Machine embroidery bobbin thread is a lighter weight than machine embroidery top thread. This imbalance in weight is by design and helps pull the top thread to the back of your embroidery. It helps to prevent your bobbin thread from showing on top.
You can buy bobbin thread one of two ways. You can buy it on the spool and wind your own bobbins. Or, you can buy pre-wound bobbins which are pretty convenient but slightly more expensive.
So these are the most essential machine embroidery supplies you need to get started. You can purchase all of these supplies from specialty companies – or you can find all of the aforementioned items on Amazon.
Once you have all the supplies to do the embroidery, then you need to have something to do the embroidery on.
This is why you need blanks.
Blanks for machine embroidery
Blanks for machine embroidery are basically a blank canvas for your designs. They can be anything from t-shirts to bags, towels, and caps.
While you can buy blanks from just about anywhere, there are companies that specialize in machine embroidery blanks. And some of these companies have some really cute stuff. And some of them will give you a great price if you are a business who is reselling the items after you embroider on them.

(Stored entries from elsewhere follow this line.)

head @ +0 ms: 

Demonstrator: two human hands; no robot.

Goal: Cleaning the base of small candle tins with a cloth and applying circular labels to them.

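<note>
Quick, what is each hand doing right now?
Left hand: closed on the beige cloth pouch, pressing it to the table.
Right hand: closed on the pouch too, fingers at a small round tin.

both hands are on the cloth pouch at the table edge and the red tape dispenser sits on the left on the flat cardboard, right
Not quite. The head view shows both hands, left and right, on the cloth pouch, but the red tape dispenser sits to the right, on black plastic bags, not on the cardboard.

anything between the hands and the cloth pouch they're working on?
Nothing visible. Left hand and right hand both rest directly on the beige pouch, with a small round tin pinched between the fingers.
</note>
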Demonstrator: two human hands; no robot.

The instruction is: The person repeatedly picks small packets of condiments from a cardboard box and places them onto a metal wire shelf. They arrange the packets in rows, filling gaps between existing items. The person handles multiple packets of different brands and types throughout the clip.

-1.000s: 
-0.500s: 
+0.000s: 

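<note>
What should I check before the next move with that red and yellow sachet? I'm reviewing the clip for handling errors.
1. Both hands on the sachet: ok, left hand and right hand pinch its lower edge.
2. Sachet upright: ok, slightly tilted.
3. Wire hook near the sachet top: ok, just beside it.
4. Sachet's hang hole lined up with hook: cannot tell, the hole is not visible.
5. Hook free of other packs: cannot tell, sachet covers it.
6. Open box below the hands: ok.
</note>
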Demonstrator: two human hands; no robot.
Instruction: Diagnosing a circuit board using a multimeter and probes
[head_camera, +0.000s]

In addition to these suppliers, I have found Amazon to be a tremendous resource for embroidery blanks. Getting the items within 48 hours has been very helpful when I’ve need to come up with an inexpensive gift in a pinch.
Now that you have all your essential machine embroidery supplies, are you ready to start embroidering?
I hope you can see now that there really aren’t that many machine embroidery supplies and blanks are essential for getting started with machine embroidery. Just invest in the bare minimum and acquire as needed.